### [Work instruction]
The complete listing goes into the output exactly, without its pictures.
*** Raw data ***
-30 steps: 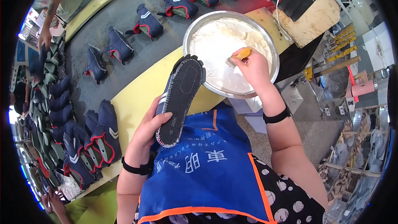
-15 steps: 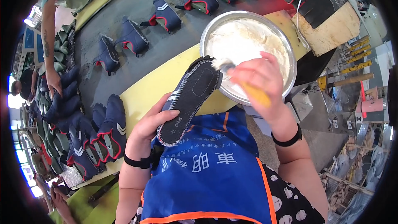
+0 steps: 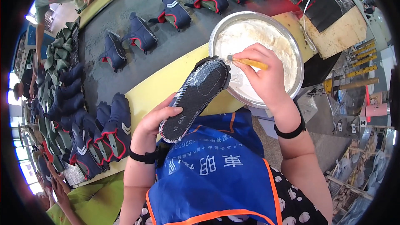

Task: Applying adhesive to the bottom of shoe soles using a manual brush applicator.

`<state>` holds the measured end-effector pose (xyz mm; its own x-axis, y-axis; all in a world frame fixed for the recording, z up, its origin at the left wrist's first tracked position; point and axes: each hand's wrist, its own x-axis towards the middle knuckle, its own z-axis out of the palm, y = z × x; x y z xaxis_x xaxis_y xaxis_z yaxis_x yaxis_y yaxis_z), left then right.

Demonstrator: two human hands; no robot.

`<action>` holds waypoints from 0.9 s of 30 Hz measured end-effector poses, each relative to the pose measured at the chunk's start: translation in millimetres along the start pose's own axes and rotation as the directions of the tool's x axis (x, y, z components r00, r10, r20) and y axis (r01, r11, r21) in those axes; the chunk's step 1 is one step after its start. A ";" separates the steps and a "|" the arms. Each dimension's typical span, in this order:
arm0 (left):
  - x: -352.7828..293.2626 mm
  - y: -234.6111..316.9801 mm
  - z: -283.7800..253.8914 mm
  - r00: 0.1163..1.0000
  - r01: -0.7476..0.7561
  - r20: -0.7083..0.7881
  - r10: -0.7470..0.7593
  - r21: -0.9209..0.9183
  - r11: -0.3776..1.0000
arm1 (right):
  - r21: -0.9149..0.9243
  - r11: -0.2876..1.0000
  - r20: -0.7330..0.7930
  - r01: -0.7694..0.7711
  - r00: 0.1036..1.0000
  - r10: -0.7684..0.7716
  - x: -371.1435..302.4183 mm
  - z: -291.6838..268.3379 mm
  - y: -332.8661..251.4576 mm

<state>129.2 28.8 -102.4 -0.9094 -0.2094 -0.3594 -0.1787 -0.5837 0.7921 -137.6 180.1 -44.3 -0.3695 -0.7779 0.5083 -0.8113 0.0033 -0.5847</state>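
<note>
My left hand point(image 3: 156, 121) grips a dark navy shoe point(image 3: 196, 96) by its heel end, sole turned up toward me. The black sole has a white stitched rim, and its toe end looks wet and shiny. My right hand point(image 3: 264, 77) holds a small brush with a yellow handle point(image 3: 250, 63). The bristles touch the toe end of the sole. Just behind them sits a round metal bowl point(image 3: 287, 41) filled with white paste.
A grey conveyor belt point(image 3: 137, 8) carries a row of navy shoes point(image 3: 139, 34) with red trim. More such shoes point(image 3: 102, 135) are piled at my left. Another person's arm point(image 3: 39, 37) reaches in at upper left. A yellow bench edge point(image 3: 146, 91) borders the belt.
My right hand lifted the brush out of the bowl's paste and brought it onto the toe end of the sole. The shoes on the belt shifted to the right.
</note>
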 end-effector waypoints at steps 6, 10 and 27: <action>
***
### [Answer to the exercise]
-30 steps: 
-15 steps: 
+0 steps: 

Task: Applying adhesive to the bottom of shoe soles using a manual brush applicator.

`<state>` holds the measured end-effector pose (xyz mm; its own x-axis, y-axis; all in a world frame fixed for the recording, z up, its origin at the left wrist's first tracked position; point and axes: each hand's wrist, its own x-axis towards the middle knuckle, its own z-axis out of the palm, y = z × x; x y z xaxis_x xaxis_y xaxis_z yaxis_x yaxis_y yaxis_z), left then right.

Demonstrator: two human hands; no robot.

`<action>` holds waypoints from 0.9 s of 30 Hz measured end-effector poses, each relative to the pose measured at the chunk's start: translation in millimetres along the start pose's own axes and rotation as the directions of the tool's x axis (x, y, z components r00, r10, r20) and y axis (r01, r11, r21) in those axes; the chunk's step 1 is one step after its start. A ";" separates the steps and a "|" the arms. Each dimension's typical span, in this order:
arm0 (left):
  - x: -352.7828..293.2626 mm
  - y: -234.6111..316.9801 mm
  - z: -283.7800..253.8914 mm
  - r00: 0.1163..1.0000
  - r01: -0.7476..0.7561
  - r20: -0.7083..0.7881
  - r10: -0.7470..0.7593
  - r21: -0.9209..0.9183
  - r11: -0.3776..1.0000
arm1 (right):
  - r21: -0.9149..0.9243
  - r11: -0.2876..1.0000
  - r20: -0.7330..0.7930
  - r01: -0.7694..0.7711
  - r00: 0.1036..1.0000
  - r10: -0.7684..0.7716
  - x: -371.1435..302.4183 mm
  - z: -291.6838..268.3379 mm
  - y: -332.8661..251.4576 mm

<state>129.2 28.8 -102.4 -0.9094 -0.2094 -0.3594 -0.1787 -0.5837 0.7921 -137.6 180.1 -44.3 -0.3695 -0.7779 0.5083 -0.8113 0.0033 -0.5847</state>
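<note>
My left hand point(image 3: 156, 121) grips a dark navy shoe point(image 3: 196, 96) by its heel end, sole turned up toward me. The black sole has a white stitched rim, and its toe end looks wet and shiny. My right hand point(image 3: 264, 77) holds a small brush with a yellow handle point(image 3: 250, 63). The bristles touch the toe end of the sole. Just behind them sits a round metal bowl point(image 3: 287, 41) filled with white paste.
A grey conveyor belt point(image 3: 137, 8) carries a row of navy shoes point(image 3: 139, 34) with red trim. More such shoes point(image 3: 102, 135) are piled at my left. Another person's arm point(image 3: 39, 37) reaches in at upper left. A yellow bench edge point(image 3: 146, 91) borders the belt.
My right hand lifted the brush out of the bowl's paste and brought it onto the toe end of the sole. The shoes on the belt shifted to the right.
</note>
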 end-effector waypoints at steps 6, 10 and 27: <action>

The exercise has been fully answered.